With option -d "", Xml_Parser skips the DOCTYPE directive and does not check compliance.

Some XML files cannot be validated without being expanded. For example, this occurs if they contain references to internal entities (&ent;) that expand as sub-elements, attribute contents…
In this case, the validation (with expansion) is possible with options -V [ -d <external_dtd> ], and the formatting (without validation nor expansion) is obtained with options -d "".

Canonicalization

As explained about canonical option, xml_checker supports canonicalization of XML documents. It invokes the XML parser with fixed options: remove CDATA makers, expand, normalize, no namespace and with a specific callback. This callback performs the XML canonicalization, for which the output format is fixed. So xml_checker does not use the generator in this mode.

4. DTD checker

Dtd_Checker is a standalone tool that checks a DTD file for errors and on option for warnings.

dtd_checker [ -w | --warnings ] [ <dtd_file> ]

By default dtd_checker only checks for errors in the DTD. With the option "-w" or "--warnings" it also reports the same warnings as xml_checker (except inconsistencies between EMPTY definition and empty tag).

If no file or an empty argument is provided then dtd_checker parses stdin.

Dtd_checker exits with 0 if no error is detected and with 1 otherwise (warnings don’t affect the exit code).

5. DTD generator

Dtd_generator is a standalone tool that parses one or several XML files and generates a DTD file representing the structure (elements and attributes) of these files.

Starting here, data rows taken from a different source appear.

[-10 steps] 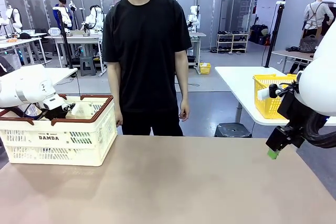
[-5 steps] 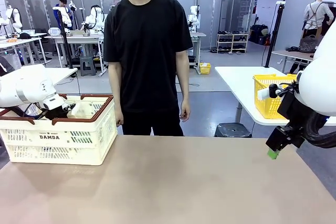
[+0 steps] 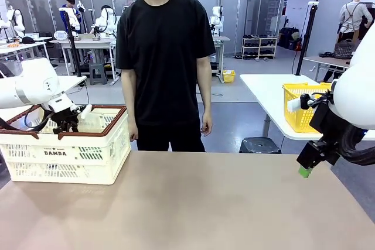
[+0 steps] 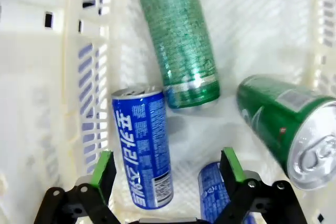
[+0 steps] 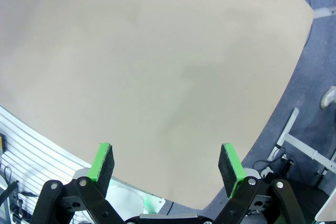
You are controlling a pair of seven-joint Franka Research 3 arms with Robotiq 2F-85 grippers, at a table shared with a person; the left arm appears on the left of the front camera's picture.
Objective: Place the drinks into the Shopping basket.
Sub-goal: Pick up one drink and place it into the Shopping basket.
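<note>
Drinks [image 4: 142, 148] lie loose in Shopping basket [image 3: 88, 155]. Left gripper [image 4: 167, 169] spread, empty, above them. Risk: snagging lattice wall on exit. Right gripper [image 5: 167, 167] spread, empty.

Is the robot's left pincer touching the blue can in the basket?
Apart. In the left wrist view the left pincer is open, and the blue can lies between its fingers with gaps on both sides.

Front camera faces the far person [image 3: 164, 57] across the table [image 3: 193, 203]. Left wrist camera looks closely into the Shopping basket [image 4: 84, 77]; right wrist camera looks down on the table's right edge.
</note>
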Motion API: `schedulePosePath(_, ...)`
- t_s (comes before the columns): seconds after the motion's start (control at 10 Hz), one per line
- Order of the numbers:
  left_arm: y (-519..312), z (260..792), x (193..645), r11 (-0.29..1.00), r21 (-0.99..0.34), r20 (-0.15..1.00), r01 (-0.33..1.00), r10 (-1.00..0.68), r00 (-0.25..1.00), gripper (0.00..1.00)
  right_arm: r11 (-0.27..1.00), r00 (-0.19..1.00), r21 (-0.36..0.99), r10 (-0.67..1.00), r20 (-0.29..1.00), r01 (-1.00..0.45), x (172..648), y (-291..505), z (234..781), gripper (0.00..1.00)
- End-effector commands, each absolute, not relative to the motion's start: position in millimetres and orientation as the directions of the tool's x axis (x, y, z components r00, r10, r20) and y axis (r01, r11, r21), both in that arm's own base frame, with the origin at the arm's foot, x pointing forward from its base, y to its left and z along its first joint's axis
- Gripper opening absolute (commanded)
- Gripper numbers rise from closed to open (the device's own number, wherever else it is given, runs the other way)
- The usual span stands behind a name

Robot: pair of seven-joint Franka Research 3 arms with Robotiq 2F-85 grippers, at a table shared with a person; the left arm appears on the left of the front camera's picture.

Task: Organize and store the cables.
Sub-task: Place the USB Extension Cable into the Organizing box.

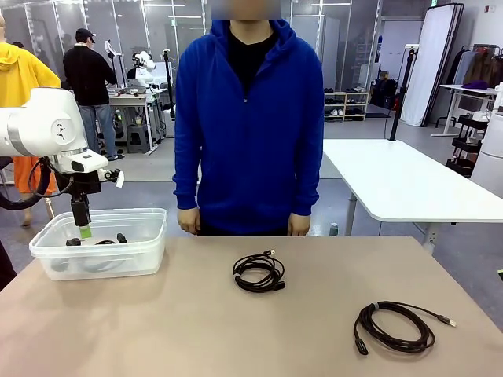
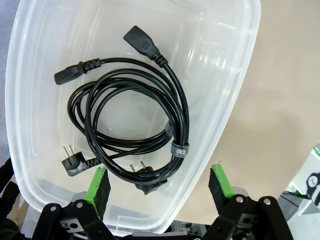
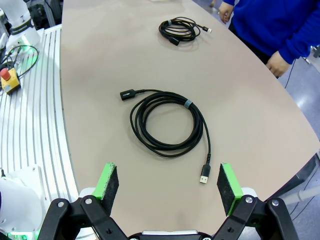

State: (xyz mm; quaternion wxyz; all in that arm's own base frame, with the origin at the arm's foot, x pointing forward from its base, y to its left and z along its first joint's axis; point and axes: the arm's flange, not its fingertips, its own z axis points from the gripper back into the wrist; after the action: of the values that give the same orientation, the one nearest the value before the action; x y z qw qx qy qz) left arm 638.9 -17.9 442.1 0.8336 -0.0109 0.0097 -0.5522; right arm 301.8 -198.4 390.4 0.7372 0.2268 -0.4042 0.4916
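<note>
A clear plastic bin (image 1: pixel 149 250) stands at the table's left, and a coiled black power cable (image 2: pixel 135 115) with a velcro strap lies on its floor. My left gripper (image 1: pixel 84 228) hangs over the bin, open and empty (image 2: pixel 159 185), with its green pads (image 2: pixel 98 184) above the near rim. A small coiled cable (image 1: pixel 259 272) lies mid-table, also seen far off in the right wrist view (image 3: pixel 181 29). A larger coil with a silver-tipped plug (image 1: pixel 393 326) lies at the right. My right gripper (image 3: pixel 170 186) hovers open above this coil (image 3: pixel 167 120), holding nothing.
A person in a blue hoodie (image 1: pixel 247 118) stands at the far edge, hands (image 1: pixel 187 222) hanging at the sides. A red stop button (image 3: pixel 10 80) sits beside the table on the robot's side. A white table (image 1: pixel 409 184) stands behind at the right.
</note>
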Motion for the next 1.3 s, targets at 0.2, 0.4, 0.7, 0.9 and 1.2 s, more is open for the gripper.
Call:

dtd_generator [ <options> ] [ { <xml_file> } ]
  <options> ::= [ [ <deviation> ] [ <elements> ] [ <enums> ] [ <width> ]
  <deviation> ::= --deviation=<val>    // default 11
  <elements>  ::= --elements=<val>     // default 210
  <enums>     ::= --enums=<val>        // default 21
  <width>     ::= --width=<val>        // min 40

The options tune the behavior as follows (a value of 0 disables the check):

Deviation: The maximum number of changes introduced by a new set of children, after which the precise sequence of children is replaced by a choice ((Elt|Elt|Elt…)*).
Elements: The maximum number of children of an element, after which the sequence or choice of children is replaced by ANY.
Enums: The maximum number of values of an enumerated attribute, after which the list of values is replaced by NMTOKEN.
Width: The maximum width in output flow for the lists of sub-elements and for the lists of attribute values.

If no file is provided then dtd_generator parses stdin.
It puts the generated DTD on stdout.
Dtd_generator exits with 0 if no error is detected and with 1 otherwise.

Note	Dtd_generator uses the tree mode of the XML parser, so it may not be usable with very big files.